**The data:**
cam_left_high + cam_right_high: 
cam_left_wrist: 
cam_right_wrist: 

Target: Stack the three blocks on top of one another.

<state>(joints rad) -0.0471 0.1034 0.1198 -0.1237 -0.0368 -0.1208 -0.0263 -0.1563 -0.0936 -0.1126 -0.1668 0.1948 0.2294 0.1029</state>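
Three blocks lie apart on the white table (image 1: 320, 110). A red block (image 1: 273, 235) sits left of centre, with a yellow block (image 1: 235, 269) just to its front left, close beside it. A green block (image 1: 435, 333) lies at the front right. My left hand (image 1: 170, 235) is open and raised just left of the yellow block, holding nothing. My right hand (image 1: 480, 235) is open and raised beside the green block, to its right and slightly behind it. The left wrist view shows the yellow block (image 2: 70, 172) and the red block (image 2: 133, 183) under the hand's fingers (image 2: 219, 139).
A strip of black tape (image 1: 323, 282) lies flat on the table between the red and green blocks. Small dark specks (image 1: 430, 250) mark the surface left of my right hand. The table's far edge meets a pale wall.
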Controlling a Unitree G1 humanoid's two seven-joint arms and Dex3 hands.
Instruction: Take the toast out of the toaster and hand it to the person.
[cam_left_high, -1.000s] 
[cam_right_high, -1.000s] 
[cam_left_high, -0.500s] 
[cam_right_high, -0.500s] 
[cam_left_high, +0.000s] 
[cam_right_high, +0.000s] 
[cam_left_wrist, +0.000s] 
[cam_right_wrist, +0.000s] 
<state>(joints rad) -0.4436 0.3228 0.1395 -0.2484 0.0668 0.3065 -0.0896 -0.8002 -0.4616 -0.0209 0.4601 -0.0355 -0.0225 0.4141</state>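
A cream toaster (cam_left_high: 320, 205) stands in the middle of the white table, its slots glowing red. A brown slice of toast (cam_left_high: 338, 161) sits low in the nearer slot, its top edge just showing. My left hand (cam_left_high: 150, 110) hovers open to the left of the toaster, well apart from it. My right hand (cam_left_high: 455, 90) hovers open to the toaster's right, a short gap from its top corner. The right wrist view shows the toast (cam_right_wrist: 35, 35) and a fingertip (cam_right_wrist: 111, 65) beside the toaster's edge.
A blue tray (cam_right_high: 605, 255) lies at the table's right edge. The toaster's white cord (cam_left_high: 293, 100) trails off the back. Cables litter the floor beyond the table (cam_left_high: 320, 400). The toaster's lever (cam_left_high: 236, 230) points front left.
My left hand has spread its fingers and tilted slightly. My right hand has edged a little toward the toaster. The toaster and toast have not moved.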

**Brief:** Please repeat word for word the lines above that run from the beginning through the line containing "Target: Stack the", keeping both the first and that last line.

**The completed task:**
cam_left_high + cam_right_high: 
cam_left_wrist: 
cam_right_wrist: 

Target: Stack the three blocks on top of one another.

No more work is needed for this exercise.